#### Prompt:
What is the number of lines in the data holding the word "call"? Give that number by itself.

#### Supplied information:
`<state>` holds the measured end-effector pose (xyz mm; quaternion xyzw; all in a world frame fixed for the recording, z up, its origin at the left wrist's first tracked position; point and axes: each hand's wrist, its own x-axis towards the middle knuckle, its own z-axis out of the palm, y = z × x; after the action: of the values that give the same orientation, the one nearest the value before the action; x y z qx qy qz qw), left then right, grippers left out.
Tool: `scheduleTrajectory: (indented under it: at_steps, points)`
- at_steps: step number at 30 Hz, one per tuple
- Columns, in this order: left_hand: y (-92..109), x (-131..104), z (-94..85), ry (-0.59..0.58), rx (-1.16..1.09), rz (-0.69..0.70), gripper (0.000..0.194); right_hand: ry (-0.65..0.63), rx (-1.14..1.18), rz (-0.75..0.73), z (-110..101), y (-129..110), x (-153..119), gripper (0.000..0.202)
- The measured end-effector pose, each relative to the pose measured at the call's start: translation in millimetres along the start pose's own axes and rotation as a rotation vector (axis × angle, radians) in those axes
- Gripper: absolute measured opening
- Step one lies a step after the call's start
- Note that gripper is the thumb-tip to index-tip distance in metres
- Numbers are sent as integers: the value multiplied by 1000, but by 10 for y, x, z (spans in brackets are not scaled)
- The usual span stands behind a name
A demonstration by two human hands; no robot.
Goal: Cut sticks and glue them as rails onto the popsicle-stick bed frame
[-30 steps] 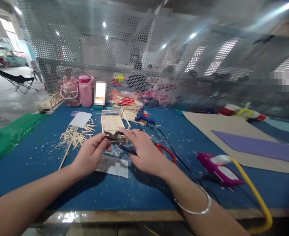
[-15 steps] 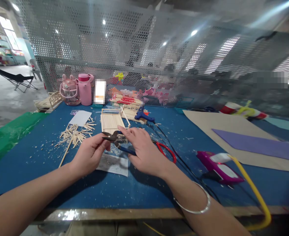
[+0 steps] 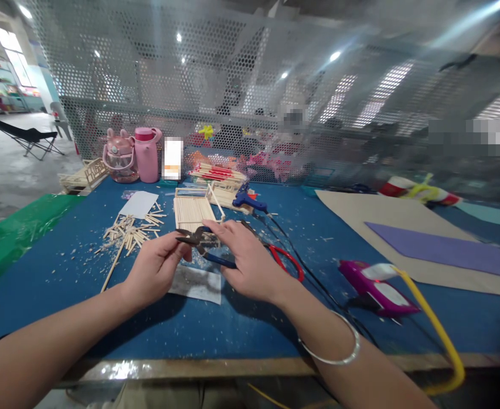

#### Written solution:
2